Soil moisture (SM) spatiotemporal variability critically influences water resources, agriculture, and climate. However, besides site-specific studies, little is known about how SM varies locally (1–100-m scale). Consequently, quantifying the SM variability and its impact on the Earth system remains a long-standing challenge in hydrology. We reveal the striking variability of local-scale SM across the United States using SMAP-HydroBlocks — a novel satellite-based surface SM dataset at 30-m resolution.

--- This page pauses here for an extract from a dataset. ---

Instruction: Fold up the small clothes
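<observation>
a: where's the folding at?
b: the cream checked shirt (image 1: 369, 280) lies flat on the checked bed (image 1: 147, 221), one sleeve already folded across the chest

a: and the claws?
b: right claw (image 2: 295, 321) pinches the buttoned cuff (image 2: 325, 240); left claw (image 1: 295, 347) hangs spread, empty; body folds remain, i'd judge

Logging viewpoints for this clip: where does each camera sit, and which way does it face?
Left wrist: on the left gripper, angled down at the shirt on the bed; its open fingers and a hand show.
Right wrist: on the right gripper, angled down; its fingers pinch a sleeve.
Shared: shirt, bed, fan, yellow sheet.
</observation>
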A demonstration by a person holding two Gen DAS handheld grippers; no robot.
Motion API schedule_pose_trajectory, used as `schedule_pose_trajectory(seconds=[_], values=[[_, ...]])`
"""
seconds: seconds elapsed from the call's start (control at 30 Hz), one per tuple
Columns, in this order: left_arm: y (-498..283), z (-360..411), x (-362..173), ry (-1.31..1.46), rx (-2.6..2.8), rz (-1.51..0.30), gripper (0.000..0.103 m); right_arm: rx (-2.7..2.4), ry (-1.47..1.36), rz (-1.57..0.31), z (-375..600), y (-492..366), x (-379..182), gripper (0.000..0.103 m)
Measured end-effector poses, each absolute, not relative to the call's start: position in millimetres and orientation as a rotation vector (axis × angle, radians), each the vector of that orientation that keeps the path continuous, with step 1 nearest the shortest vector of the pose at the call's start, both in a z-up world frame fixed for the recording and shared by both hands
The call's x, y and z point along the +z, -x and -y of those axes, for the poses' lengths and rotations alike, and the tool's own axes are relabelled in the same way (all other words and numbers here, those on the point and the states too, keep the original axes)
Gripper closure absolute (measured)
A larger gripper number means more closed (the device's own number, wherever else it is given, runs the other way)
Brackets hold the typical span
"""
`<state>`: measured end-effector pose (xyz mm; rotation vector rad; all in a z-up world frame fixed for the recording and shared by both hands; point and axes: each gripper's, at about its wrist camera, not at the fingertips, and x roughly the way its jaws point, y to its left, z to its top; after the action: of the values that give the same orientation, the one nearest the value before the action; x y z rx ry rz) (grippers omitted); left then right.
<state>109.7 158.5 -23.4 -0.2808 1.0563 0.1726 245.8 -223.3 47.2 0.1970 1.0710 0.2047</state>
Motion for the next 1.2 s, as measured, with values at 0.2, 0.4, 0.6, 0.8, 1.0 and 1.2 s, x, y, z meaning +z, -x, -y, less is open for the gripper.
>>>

Results show how the complex interplay of SM with landscape characteristics and hydroclimate is primarily driven by local variations in soil properties. This local-scale complexity yields a remarkable and unique multi-scale behavior at each location. However, very little of this complexity persists across spatial scales. Experiments reveal that on average 48% and up to 80% of the SM spatial information is lost at the 1-km resolution, with complete loss expected at the scale of current state-of-the-art SM monitoring and modeling systems (1–25 km).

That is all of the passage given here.